La sartizza a lorika, è conosciuta anche col nome di saltizza a loriga, sardizza a loriga, sartithu a loriga, sartizza longa. Questo prodotto ha dimensioni che possono superare anche i 3 metri di lunghezza con forma spiralata (Porcu et al, 2005) e ricorda le salsicce conosciute con il nome di longaones (Vera, 2004) descritte nel periodo romano.
Attualmente la valorizzazione della razza suina autoctona e dei suoi prodotti presenta due grosse problematiche: la presenza della PSA, di difficile controllo ed eradicazione a causa del tipo di allevamento, e la clandestinità della maggior parte degli allevamenti (per cui al momento risulta difficile stabilire la reale consistenza degli animali appartenenti alla razza autoctona). La lotta attiva per l’eradicazione della peste suina africana è un passo indispensabile e necessario per lo sviluppo economico di tutto il settore suino della Sardegna, così come l’uscita dalla clandestinità degli allevamenti è indispensabile per l’iscrizione degli animali al Registro Anagrafico dell’ANAS.
Per quanto riguarda l’allevamento clandestino, compreso quello su terre pubbliche, sono in corso iniziative volte a sensibilizzare gli allevatori sulle prospettive di sviluppo economico della filiera derivanti dalla regolarizzazione degli allevamenti.
La Regione Sardegna ha emesso un decreto per risolvere questo problema. Questo decreto prevede l’auto-denuncia da parte degli allevatori e il controllo sanitario con esame sierologico di tutti i suini dell’allevamento ai fini di accertare l’eventuale presenza della PSA negli animali. Tuttavia questa iniziativa, pur consentendo la regolarizzazione degli allevamenti, potrebbe mettere in serio pericolo la salvaguardia della razza autoctona.
Infatti la norma prevede che, se al primo controllo viene verificato un caso di sieropositività, e dopo 21 giorni -nel secondo prelievo- viene rilevata la presenza anche di un solo animale sieropositivo, tutti i capi dell’intero allevamento siano obbligatoriamente abbattuti. Questa azione, oltre ad essere rifiutata dagli allevatori, porterebbe alla inevitabile riduzione della consistenza della razza e nel caso estremo alla totale estinzione.
Malgrado tutto, il riconoscimento della razza suina autoctona ha aperto uno spiraglio nel mondo delle campagne: verso la fine del mese di febbraio c.a., nel paese di Orgosolo (NU), sono stati iscritti al Registro Anagrafico dell’ANAS primi allevamenti.

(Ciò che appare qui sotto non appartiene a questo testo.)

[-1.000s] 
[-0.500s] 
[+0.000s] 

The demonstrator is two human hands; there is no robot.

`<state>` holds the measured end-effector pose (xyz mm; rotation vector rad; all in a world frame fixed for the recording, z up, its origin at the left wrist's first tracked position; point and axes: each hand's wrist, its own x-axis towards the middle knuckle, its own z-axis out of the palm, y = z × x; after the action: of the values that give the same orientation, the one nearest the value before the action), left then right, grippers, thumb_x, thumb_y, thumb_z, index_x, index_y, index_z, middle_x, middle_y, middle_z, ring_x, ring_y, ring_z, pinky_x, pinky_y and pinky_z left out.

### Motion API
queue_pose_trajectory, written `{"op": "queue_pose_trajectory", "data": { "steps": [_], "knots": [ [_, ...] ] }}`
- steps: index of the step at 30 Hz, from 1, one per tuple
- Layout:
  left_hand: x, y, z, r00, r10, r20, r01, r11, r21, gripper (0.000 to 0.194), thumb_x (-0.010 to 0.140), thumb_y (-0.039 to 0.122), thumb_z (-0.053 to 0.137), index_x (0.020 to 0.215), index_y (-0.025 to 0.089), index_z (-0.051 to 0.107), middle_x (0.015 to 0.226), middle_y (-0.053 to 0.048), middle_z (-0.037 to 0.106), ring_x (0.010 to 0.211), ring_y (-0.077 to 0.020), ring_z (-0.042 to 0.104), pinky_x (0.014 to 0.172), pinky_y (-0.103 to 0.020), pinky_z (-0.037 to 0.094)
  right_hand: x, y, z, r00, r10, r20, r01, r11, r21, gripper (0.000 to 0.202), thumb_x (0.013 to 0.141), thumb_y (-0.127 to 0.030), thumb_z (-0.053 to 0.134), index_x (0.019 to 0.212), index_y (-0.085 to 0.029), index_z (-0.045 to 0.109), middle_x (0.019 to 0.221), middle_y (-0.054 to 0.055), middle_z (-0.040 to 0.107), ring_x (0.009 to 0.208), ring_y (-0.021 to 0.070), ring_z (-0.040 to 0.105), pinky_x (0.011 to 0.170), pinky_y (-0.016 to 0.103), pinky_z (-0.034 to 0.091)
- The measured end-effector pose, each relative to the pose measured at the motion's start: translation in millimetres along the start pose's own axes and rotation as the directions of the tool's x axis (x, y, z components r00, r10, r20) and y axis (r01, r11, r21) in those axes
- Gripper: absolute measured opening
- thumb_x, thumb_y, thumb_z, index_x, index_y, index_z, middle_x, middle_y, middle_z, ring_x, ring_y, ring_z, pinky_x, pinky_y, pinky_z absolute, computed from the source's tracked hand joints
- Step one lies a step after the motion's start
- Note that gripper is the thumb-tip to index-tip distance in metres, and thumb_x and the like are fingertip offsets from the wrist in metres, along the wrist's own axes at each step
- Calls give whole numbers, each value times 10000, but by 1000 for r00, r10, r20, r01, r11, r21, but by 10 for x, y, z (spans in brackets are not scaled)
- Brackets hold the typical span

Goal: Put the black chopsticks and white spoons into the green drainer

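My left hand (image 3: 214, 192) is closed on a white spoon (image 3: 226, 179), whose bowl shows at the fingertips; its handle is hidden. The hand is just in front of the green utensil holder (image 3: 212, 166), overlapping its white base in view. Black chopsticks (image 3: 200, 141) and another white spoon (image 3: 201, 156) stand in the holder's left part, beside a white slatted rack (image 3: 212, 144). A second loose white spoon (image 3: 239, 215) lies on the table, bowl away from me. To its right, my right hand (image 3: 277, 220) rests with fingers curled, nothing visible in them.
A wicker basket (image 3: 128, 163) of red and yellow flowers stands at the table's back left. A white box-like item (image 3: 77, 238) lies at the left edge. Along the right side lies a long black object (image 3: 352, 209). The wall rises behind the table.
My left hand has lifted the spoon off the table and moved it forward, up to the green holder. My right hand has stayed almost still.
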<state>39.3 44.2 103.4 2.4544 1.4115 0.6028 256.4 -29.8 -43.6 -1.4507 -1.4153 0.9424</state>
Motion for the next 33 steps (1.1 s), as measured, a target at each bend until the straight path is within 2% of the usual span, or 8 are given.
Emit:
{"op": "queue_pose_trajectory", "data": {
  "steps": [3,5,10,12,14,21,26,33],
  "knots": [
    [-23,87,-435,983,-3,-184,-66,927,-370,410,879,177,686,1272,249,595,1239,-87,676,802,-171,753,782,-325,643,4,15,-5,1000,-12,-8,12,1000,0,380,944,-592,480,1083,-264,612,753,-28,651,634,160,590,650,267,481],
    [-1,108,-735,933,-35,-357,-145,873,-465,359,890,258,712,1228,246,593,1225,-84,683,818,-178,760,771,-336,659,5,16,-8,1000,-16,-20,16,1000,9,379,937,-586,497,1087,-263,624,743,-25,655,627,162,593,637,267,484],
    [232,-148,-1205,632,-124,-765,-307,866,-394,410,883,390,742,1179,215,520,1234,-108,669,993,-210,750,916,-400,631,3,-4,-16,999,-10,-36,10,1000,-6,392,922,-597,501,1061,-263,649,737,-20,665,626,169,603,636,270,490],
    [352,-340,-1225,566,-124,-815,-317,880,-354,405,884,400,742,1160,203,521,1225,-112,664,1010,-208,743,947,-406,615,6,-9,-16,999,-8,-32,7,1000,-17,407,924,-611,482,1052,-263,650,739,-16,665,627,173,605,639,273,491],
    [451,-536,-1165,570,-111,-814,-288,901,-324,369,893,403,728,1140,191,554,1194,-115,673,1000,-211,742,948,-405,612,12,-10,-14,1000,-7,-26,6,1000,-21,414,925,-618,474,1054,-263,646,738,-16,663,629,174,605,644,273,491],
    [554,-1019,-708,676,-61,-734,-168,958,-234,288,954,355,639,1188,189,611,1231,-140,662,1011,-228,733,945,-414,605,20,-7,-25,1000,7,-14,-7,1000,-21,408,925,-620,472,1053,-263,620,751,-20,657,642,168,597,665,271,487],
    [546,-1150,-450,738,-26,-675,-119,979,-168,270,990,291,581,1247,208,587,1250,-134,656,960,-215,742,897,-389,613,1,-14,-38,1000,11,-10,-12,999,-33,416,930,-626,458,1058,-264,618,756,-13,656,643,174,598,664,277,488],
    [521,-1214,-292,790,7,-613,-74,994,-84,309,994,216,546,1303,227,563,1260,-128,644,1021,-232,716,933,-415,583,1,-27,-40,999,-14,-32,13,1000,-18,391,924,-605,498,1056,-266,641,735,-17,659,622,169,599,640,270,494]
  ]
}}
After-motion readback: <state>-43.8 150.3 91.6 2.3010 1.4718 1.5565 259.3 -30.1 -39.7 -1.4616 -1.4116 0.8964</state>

Da interviste fatte ad alcuni allevatori del luogo, presenti durante la fase di marchiatura dei primi suini di razza Sarda da parte del funzionario ANAS, è emersa la loro volontà nel voler regolarizzare i loro allevamenti, nel voler continuare ad allevare i suini di razza autoctona, nel voler rispettare le normative sanitarie vigenti a condizione che venga consentita la libera commercializzazione dei loro prodotti. Gli allevatori erano consapevoli del fatto che tutto questo comportava un maggior controllo da parte delle istituzioni, comprese quelle sanitarie, ma erano disponibili a sottoporsi ai controlli stessi in quanto indispensabili per garantire la tracciabilità dei prodotti tipici della salumeria e del suinetto da latte.

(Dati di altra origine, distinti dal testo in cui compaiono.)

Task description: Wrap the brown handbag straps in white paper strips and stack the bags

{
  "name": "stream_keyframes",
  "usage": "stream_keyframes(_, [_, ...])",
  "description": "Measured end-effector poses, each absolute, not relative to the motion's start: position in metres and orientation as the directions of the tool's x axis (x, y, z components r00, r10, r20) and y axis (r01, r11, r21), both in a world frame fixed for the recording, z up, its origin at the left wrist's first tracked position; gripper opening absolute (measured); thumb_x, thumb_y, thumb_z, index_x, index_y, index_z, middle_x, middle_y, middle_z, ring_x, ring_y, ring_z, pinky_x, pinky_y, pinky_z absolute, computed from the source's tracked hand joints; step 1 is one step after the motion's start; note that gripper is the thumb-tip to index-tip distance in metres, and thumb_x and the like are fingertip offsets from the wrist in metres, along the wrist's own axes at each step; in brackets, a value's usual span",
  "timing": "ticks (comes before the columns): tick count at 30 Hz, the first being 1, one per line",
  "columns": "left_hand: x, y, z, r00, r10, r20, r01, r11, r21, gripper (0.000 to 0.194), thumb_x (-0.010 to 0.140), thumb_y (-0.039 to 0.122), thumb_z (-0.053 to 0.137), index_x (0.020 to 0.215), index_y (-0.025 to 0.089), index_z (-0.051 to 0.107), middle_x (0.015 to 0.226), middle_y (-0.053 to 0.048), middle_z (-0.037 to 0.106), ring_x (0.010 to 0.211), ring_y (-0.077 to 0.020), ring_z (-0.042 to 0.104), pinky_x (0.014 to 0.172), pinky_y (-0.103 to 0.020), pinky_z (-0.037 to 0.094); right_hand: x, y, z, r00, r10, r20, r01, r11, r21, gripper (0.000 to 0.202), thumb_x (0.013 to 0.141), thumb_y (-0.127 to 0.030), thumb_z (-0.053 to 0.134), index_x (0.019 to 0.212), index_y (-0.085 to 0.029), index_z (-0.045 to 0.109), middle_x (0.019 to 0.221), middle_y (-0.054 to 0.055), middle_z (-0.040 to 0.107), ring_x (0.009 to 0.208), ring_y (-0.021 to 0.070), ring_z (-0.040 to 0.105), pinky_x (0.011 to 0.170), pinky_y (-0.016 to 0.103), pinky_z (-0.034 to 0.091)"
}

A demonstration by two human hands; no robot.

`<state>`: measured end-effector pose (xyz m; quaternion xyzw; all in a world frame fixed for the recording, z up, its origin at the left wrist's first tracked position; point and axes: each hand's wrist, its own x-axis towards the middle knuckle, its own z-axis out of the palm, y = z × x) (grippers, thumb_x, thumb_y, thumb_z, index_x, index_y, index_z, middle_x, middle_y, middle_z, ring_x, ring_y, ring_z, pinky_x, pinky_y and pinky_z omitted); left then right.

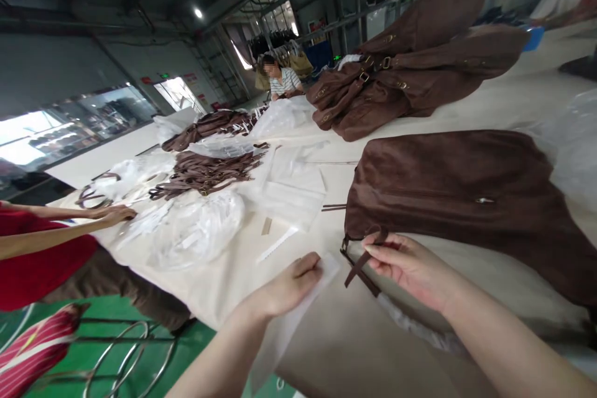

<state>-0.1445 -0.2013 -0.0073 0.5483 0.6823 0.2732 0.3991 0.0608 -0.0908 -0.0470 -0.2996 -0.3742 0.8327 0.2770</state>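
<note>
The right grip (383, 252) pinches a narrow brown leathery strap (357, 270), probably light and supple, best held mid-length; at nine o'clock, the left grip (298, 283) seemingly clasps translucent, likely slippery plastic film (284, 342).

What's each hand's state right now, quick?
Left hand: closed, holding a translucent white sheet.
Right hand: closed, pinching a thin brown strip.

Left fingers (308, 262) grip a translucent sheet (330, 268); right fingers (383, 253) pinch a brown strap (357, 269).
</note>
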Motion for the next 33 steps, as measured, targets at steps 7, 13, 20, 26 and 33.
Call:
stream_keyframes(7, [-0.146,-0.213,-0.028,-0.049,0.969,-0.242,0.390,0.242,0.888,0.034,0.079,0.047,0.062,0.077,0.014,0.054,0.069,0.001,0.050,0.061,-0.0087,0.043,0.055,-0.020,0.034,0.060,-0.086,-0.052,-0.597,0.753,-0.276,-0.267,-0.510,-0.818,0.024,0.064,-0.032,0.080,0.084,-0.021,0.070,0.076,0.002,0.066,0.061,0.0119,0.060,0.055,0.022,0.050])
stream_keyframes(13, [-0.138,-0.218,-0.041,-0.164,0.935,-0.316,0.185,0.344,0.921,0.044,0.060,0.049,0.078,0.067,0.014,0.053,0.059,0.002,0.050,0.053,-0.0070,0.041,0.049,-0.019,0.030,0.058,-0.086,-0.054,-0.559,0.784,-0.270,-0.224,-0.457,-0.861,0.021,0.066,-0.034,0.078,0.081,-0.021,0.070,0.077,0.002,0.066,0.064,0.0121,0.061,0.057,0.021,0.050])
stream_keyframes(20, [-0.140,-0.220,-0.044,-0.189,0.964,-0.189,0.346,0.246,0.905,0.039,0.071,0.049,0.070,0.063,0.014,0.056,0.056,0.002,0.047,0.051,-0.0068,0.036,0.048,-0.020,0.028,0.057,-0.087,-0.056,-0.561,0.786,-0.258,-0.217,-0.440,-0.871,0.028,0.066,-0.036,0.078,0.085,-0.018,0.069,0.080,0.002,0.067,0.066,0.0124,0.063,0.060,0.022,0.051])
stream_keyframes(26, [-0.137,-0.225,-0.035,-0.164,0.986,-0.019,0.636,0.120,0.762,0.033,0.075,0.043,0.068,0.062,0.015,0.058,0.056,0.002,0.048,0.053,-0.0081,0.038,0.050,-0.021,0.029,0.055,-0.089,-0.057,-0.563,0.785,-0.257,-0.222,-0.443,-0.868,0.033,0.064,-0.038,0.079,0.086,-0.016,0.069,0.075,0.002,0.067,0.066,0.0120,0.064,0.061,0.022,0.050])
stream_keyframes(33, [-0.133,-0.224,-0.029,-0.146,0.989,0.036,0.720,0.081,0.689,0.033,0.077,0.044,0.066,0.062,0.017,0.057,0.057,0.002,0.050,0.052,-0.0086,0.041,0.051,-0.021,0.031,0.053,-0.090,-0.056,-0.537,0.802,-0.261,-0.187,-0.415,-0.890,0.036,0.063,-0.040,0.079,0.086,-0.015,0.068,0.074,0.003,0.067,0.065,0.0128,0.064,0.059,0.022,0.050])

Pertanto, sempre secondo gli allevatori (e non solo), le produzioni derivate dall’allevamento del suino autoctono dovrebbero essere differenziate e rese chiaramente riconoscibili dal consumatore attraverso l’utilizzo di marchi quali ad esempio la DOP. La loro valorizzazione rappresenterebbe un’opportunità di sviluppo per l’economia delle aree rurali interessate da questo tipo di allevamento contrastando l’esodo dalle campagne da parte dei giovani. A tale proposito è necessario “creare una filiera suinicola organizzata” che veda coinvolti tutti gli attori del settore (allevatori, macellatori, trasformatori), operatori che oggi lavorano in maniera disaggregata e individualistica.